- Data extract:

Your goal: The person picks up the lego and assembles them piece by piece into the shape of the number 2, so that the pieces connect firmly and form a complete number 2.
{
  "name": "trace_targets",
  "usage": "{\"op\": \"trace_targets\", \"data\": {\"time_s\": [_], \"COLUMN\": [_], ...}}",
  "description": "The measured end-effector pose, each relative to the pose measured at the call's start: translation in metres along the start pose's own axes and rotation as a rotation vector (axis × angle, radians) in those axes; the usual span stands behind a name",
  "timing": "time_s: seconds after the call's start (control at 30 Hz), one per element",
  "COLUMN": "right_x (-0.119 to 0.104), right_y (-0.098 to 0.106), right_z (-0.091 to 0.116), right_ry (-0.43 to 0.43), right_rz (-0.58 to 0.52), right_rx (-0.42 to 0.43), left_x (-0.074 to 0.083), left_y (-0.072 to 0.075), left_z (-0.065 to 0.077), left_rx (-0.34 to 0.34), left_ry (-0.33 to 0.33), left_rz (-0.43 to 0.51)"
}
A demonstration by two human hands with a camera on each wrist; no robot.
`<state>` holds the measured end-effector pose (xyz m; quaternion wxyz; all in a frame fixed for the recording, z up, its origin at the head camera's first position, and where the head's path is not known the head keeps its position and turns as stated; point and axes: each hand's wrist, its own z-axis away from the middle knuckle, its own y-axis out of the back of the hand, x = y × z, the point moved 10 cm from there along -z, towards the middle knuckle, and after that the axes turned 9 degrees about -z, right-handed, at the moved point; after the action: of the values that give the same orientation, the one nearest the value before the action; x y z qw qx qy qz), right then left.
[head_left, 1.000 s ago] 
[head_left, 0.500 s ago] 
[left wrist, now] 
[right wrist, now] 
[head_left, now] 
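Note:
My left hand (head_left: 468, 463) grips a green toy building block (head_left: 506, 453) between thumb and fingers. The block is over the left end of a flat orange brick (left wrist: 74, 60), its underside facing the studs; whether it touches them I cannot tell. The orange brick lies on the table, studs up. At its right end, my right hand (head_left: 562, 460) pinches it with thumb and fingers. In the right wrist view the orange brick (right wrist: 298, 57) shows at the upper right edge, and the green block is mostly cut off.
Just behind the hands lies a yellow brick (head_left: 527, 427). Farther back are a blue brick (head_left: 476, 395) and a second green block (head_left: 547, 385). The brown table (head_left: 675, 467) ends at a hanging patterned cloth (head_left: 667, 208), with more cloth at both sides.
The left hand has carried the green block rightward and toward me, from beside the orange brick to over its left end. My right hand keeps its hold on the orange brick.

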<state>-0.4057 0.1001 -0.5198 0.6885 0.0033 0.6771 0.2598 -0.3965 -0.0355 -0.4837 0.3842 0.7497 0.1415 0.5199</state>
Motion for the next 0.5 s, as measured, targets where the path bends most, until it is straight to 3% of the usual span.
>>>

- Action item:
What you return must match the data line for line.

- Completed exercise:
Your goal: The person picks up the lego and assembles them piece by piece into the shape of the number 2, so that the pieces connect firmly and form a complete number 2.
{
  "name": "trace_targets",
  "usage": "{\"op\": \"trace_targets\", \"data\": {\"time_s\": [_], \"COLUMN\": [_], ...}}",
  "description": "The measured end-effector pose, each relative to the pose measured at the call's start: translation in metres along the start pose's own axes and rotation as a rotation vector (axis × angle, radians) in those axes; the usual span stands behind a name",
  "timing": "time_s: seconds after the call's start (control at 30 Hz), one per element",
  "COLUMN": "right_x (-0.119 to 0.104), right_y (-0.098 to 0.106), right_z (-0.091 to 0.116), right_ry (-0.43 to 0.43), right_rz (-0.58 to 0.52), right_rx (-0.42 to 0.43), left_x (-0.074 to 0.083), left_y (-0.072 to 0.075), left_z (-0.065 to 0.077), left_rx (-0.34 to 0.34), left_ry (-0.33 to 0.33), left_rz (-0.43 to 0.51)"
}
A demonstration by two human hands with a camera on each wrist; no robot.
`<state>` holds the measured end-effector pose (xyz m; quaternion wxyz; all in a frame fixed for the recording, z up, its origin at the head camera's first position, and where the head's path is not known the head keeps its position and turns as stated; point and axes: each hand's wrist, its own z-axis away from the middle knuckle, its own y-axis out of the back of the hand, x = y × z, the point moved 10 cm from there along -z, towards the middle knuckle, and after that the axes turned 9 degrees about -z, right-handed, at the moved point; after the action: of the values that give the same orientation, the one nearest the value before the action; x y z qw qx qy qz), right then left.
[head_left, 1.000 s ago] 
[head_left, 0.500 s ago] 
[left wrist, now] 
[right wrist, now] 
[head_left, now] 
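Note:
My left hand (head_left: 468, 463) grips a green toy building block (head_left: 506, 453) between thumb and fingers. The block is over the left end of a flat orange brick (left wrist: 74, 60), its underside facing the studs; whether it touches them I cannot tell. The orange brick lies on the table, studs up. At its right end, my right hand (head_left: 562, 460) pinches it with thumb and fingers. In the right wrist view the orange brick (right wrist: 298, 57) shows at the upper right edge, and the green block is mostly cut off.
Just behind the hands lies a yellow brick (head_left: 527, 427). Farther back are a blue brick (head_left: 476, 395) and a second green block (head_left: 547, 385). The brown table (head_left: 675, 467) ends at a hanging patterned cloth (head_left: 667, 208), with more cloth at both sides.
The left hand has carried the green block rightward and toward me, from beside the orange brick to over its left end. My right hand keeps its hold on the orange brick.
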
<state>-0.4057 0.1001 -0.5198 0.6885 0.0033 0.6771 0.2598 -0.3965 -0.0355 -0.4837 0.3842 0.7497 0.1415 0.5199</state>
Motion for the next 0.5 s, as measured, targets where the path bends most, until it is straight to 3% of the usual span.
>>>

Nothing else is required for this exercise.